> **TASK INSTRUCTIONS**:
Give every line of the data again, exactly as it is written.

Collection entries
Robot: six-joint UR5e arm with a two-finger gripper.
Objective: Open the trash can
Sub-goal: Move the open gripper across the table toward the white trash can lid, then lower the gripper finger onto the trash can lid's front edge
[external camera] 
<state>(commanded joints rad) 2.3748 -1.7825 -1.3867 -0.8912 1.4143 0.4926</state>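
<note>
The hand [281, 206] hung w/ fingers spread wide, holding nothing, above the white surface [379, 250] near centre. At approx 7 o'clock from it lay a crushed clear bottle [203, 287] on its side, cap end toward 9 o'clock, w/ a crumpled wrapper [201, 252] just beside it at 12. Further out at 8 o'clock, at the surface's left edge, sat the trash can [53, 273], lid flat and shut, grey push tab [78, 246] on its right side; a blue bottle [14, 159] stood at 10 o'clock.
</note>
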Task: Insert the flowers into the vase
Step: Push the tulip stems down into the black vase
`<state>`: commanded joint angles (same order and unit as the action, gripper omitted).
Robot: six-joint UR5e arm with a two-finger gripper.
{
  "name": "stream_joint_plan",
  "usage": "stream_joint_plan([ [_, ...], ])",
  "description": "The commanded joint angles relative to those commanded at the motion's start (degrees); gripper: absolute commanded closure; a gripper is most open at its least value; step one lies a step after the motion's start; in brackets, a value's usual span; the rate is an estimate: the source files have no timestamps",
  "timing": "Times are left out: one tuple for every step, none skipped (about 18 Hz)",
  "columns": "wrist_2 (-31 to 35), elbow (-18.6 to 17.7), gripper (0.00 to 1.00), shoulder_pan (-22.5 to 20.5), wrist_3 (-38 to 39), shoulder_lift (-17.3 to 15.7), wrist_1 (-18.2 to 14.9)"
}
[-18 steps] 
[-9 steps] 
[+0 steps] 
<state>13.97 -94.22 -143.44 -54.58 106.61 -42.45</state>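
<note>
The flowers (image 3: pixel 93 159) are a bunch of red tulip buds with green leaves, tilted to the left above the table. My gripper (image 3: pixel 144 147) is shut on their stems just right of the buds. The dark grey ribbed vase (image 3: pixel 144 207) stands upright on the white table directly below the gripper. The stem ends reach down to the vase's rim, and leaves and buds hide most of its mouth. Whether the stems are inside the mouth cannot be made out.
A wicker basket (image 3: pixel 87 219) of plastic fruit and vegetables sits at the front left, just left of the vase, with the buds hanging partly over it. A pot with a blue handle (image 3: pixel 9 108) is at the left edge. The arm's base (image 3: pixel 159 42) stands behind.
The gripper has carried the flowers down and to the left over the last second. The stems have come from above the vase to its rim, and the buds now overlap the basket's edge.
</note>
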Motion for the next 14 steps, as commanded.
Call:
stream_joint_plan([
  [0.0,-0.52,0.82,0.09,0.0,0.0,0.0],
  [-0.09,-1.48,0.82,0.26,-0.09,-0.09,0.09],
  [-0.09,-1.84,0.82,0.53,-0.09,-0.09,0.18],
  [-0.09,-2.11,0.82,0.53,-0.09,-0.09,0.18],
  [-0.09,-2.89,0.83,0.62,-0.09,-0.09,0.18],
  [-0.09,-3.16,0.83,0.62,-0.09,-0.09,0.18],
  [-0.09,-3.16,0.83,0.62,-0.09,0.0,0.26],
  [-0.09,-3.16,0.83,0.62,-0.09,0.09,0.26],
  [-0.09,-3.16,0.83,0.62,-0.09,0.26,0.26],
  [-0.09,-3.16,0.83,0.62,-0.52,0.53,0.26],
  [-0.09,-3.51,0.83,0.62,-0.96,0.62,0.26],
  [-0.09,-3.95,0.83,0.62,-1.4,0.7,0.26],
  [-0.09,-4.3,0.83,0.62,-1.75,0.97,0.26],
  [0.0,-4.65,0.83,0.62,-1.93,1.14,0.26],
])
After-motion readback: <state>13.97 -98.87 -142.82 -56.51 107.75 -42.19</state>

> **RESULT**:
Robot: six-joint UR5e arm with a two-finger gripper.
Objective: Open the trash can
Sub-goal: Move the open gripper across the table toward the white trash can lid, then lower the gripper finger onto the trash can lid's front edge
[external camera] 
<state>(commanded joints rad) 2.3748 -1.7825 -1.3867 -0.8912 1.4143 0.4926</state>
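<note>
The hand [281, 206] hung w/ fingers spread wide, holding nothing, above the white surface [379, 250] near centre. At approx 7 o'clock from it lay a crushed clear bottle [203, 287] on its side, cap end toward 9 o'clock, w/ a crumpled wrapper [201, 252] just beside it at 12. Further out at 8 o'clock, at the surface's left edge, sat the trash can [53, 273], lid flat and shut, grey push tab [78, 246] on its right side; a blue bottle [14, 159] stood at 10 o'clock.
</note>
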Task: Insert the flowers into the vase
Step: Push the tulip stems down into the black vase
`<state>`: commanded joint angles (same order and unit as the action, gripper omitted).
Robot: six-joint UR5e arm with a two-finger gripper.
{
  "name": "stream_joint_plan",
  "usage": "stream_joint_plan([ [_, ...], ])",
  "description": "The commanded joint angles relative to those commanded at the motion's start (degrees); gripper: absolute commanded closure; a gripper is most open at its least value; step one lies a step after the motion's start; in brackets, a value's usual span; the rate is an estimate: the source files have no timestamps",
  "timing": "Times are left out: one tuple for every step, none skipped (about 18 Hz)",
  "columns": "wrist_2 (-31 to 35), elbow (-18.6 to 17.7), gripper (0.00 to 1.00), shoulder_pan (-22.5 to 20.5), wrist_3 (-38 to 39), shoulder_lift (-17.3 to 15.7), wrist_1 (-18.2 to 14.9)"
}
[-18 steps] 
[-9 steps] 
[+0 steps] 
<state>13.97 -94.22 -143.44 -54.58 106.61 -42.45</state>
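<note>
The flowers (image 3: pixel 93 159) are a bunch of red tulip buds with green leaves, tilted to the left above the table. My gripper (image 3: pixel 144 147) is shut on their stems just right of the buds. The dark grey ribbed vase (image 3: pixel 144 207) stands upright on the white table directly below the gripper. The stem ends reach down to the vase's rim, and leaves and buds hide most of its mouth. Whether the stems are inside the mouth cannot be made out.
A wicker basket (image 3: pixel 87 219) of plastic fruit and vegetables sits at the front left, just left of the vase, with the buds hanging partly over it. A pot with a blue handle (image 3: pixel 9 108) is at the left edge. The arm's base (image 3: pixel 159 42) stands behind.
The gripper has carried the flowers down and to the left over the last second. The stems have come from above the vase to its rim, and the buds now overlap the basket's edge.
</note>
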Motion for the next 14 steps, as commanded.
Call:
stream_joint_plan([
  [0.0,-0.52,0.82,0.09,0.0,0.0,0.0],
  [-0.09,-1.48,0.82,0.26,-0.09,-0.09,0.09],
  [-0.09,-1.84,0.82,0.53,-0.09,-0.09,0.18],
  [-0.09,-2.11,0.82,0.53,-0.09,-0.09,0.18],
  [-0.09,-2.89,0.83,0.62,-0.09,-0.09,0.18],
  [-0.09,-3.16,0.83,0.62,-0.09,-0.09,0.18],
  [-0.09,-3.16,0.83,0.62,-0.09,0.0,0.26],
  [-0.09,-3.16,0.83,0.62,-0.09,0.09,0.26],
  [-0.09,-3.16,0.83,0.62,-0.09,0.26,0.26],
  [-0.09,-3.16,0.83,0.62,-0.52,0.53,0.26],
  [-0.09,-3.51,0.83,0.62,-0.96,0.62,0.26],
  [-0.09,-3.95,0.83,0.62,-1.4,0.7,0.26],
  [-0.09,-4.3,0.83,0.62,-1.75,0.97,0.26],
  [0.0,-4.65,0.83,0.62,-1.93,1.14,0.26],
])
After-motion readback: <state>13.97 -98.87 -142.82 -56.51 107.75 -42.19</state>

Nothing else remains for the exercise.